Your assignment:
Your reply should consist solely of the lines from the start of the material below through the line containing "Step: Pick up", reproduced exactly.

Information supplied:
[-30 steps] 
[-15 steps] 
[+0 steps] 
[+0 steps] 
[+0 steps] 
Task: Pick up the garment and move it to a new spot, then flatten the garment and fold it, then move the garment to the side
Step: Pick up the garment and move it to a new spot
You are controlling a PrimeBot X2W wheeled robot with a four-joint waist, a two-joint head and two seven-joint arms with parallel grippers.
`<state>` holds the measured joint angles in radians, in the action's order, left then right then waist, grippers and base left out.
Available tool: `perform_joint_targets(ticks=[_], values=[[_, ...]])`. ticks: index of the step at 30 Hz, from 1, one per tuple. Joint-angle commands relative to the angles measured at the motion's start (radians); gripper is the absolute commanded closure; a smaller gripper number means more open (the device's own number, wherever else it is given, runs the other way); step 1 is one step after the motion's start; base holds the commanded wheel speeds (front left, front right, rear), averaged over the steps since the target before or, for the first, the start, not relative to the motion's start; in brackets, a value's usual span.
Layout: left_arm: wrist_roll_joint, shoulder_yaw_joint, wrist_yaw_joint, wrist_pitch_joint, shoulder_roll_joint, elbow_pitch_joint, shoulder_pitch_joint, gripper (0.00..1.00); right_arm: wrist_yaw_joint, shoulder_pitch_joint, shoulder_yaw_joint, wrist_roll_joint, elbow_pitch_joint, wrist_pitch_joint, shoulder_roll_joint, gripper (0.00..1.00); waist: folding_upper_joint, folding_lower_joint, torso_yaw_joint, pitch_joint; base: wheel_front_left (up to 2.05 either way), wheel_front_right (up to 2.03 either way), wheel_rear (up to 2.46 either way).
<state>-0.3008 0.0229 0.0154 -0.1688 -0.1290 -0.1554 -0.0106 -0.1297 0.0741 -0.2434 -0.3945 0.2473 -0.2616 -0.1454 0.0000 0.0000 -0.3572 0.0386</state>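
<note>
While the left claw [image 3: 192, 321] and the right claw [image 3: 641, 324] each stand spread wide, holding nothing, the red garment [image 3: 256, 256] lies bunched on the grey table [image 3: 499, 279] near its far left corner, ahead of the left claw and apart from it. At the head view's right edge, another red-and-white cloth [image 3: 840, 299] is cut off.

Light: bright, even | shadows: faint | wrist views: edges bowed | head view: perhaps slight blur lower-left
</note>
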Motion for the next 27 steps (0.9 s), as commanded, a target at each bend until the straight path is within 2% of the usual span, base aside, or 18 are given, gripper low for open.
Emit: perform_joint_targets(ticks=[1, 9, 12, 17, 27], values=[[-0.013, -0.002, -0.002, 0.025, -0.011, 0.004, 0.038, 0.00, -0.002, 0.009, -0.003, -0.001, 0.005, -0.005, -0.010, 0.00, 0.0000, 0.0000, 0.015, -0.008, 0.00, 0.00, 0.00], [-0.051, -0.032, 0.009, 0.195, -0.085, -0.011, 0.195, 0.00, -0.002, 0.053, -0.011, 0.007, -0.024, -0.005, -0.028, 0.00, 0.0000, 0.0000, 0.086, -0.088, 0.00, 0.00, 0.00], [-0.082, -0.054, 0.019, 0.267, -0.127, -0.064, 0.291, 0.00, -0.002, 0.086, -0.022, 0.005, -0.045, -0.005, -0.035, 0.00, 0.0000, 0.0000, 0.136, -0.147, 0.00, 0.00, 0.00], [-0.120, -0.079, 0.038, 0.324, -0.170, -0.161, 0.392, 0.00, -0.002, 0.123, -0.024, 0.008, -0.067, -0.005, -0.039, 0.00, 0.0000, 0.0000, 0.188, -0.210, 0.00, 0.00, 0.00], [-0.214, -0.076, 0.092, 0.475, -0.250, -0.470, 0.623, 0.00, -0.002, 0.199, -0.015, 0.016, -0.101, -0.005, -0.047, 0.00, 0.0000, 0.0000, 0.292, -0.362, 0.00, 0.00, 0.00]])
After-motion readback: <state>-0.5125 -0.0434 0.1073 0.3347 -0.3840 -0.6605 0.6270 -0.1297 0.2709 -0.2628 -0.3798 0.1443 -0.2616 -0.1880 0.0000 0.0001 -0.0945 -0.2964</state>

Final answer:
[-30 steps] 
[-15 steps] 
[+0 steps] 
[+0 steps] 
[+0 steps] 
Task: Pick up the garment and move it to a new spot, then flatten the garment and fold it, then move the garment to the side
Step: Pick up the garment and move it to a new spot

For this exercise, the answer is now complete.